Copy out the data in full and exactly, passing over the pictures.

## Exercise data
--- --- ---
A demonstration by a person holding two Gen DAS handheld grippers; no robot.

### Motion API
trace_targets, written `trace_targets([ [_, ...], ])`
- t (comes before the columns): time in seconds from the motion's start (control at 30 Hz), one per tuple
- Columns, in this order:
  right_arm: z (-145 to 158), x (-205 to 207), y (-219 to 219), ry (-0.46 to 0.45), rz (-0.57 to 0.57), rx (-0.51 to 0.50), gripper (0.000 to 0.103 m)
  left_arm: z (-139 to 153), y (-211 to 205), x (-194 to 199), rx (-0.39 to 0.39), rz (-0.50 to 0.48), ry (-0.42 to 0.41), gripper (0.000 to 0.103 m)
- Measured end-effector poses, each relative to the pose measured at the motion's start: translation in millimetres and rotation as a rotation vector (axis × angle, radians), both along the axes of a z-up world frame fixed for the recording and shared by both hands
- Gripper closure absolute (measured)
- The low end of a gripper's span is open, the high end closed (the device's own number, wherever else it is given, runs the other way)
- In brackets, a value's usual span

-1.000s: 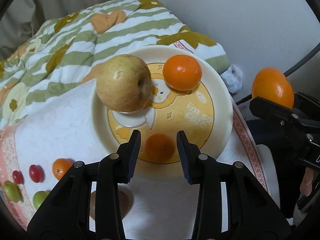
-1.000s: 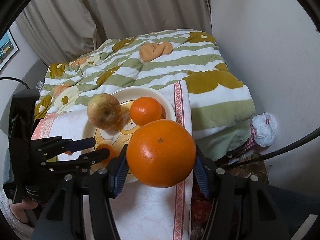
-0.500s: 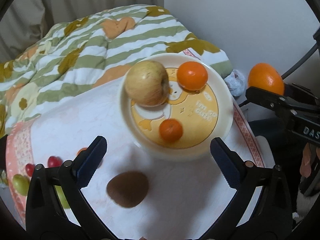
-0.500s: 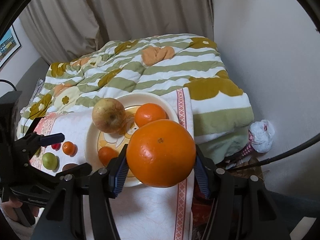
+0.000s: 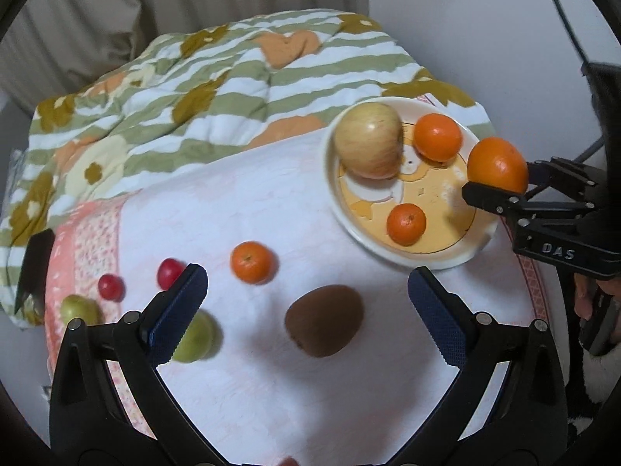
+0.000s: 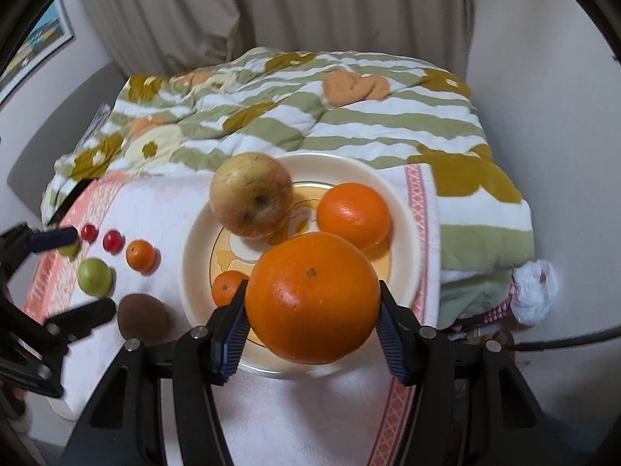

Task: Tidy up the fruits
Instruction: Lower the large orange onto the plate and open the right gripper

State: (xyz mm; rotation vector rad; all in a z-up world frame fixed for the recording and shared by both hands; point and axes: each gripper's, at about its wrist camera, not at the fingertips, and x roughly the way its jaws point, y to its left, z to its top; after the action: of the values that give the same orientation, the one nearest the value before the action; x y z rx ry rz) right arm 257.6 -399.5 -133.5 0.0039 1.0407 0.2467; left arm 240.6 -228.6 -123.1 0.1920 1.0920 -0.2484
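My right gripper is shut on a large orange and holds it over the near rim of a cream plate; it also shows in the left wrist view. The plate holds an apple, an orange and a small mandarin. My left gripper is open and empty, above a brown kiwi. A small mandarin, two red cherry-like fruits and two green fruits lie on the white cloth.
A striped green, white and orange quilt lies behind the cloth. Curtains and a white wall stand at the back. A white plastic bag and a black cable are at the right, below the cloth's edge.
My left gripper opened wide, letting go of the small mandarin on the plate, and drew back left over the loose fruit. My right gripper carried the large orange over the plate's rim.
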Motion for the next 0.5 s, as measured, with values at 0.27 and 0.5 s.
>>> trace_targets([
  [0.27, -25.0, 10.1, 6.0, -0.002, 0.072, -0.033, 0.048, -8.1, 20.9, -7.8, -0.038, 0.066, 0.041, 0.000],
  [0.5, -34.0, 9.1, 11.3, 0.010, 0.103, -0.053, 0.044, -8.9, 28.3, -11.9, -0.018, 0.102, 0.037, 0.000],
])
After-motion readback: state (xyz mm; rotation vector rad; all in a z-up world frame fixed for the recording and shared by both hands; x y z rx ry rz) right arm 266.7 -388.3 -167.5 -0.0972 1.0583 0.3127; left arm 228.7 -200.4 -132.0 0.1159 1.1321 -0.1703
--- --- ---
## Answer space
A demonstration by a person holding two Gen DAS handheld grippers; no robot.

### Motion API
trace_targets, written `trace_targets([ [_, ...], ])`
- t (comes before the columns): time in seconds from the motion's start (control at 30 Hz), one per tuple
- Columns, in this order:
  right_arm: z (-145 to 158), x (-205 to 207), y (-219 to 219), ry (-0.46 to 0.45), rz (-0.57 to 0.57), rx (-0.51 to 0.50), gripper (0.000 to 0.103 m)
  left_arm: z (-139 to 153), y (-211 to 205), x (-194 to 199), rx (-0.39 to 0.39), rz (-0.50 to 0.48), ry (-0.42 to 0.41), gripper (0.000 to 0.103 m)
- Measured end-effector poses, each relative to the pose measured at the motion's start: translation in millimetres and rotation as a rotation vector (axis × angle, radians), both along the axes of a z-up world frame fixed for the recording and shared by both hands
- Gripper closure absolute (measured)
- The low end of a gripper's span is open, the high end closed (the device's own number, wherever else it is given, runs the other way)
- In brackets, a value's usual span

-1.000s: 
-1.000s: 
-0.500s: 
-0.500s: 
+0.000s: 
+0.000s: 

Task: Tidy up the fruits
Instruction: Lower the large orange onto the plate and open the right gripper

State: (xyz mm; rotation vector rad; all in a z-up world frame fixed for the recording and shared by both hands; point and axes: each gripper's, at about its wrist camera, not at the fingertips, and x roughly the way its jaws point, y to its left, z to its top; after the action: of the values that give the same orientation, the one nearest the value before the action; x y z rx ry rz) right arm 257.6 -399.5 -133.5 0.0039 1.0407 0.2467; left arm 240.6 -228.6 -123.1 0.1920 1.0920 -0.2484
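My right gripper is shut on a large orange and holds it over the near rim of a cream plate; it also shows in the left wrist view. The plate holds an apple, an orange and a small mandarin. My left gripper is open and empty, above a brown kiwi. A small mandarin, two red cherry-like fruits and two green fruits lie on the white cloth.
A striped green, white and orange quilt lies behind the cloth. Curtains and a white wall stand at the back. A white plastic bag and a black cable are at the right, below the cloth's edge.
My left gripper opened wide, letting go of the small mandarin on the plate, and drew back left over the loose fruit. My right gripper carried the large orange over the plate's rim.
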Motion for the next 0.5 s, as measured, with values at 0.27 and 0.5 s.
>>> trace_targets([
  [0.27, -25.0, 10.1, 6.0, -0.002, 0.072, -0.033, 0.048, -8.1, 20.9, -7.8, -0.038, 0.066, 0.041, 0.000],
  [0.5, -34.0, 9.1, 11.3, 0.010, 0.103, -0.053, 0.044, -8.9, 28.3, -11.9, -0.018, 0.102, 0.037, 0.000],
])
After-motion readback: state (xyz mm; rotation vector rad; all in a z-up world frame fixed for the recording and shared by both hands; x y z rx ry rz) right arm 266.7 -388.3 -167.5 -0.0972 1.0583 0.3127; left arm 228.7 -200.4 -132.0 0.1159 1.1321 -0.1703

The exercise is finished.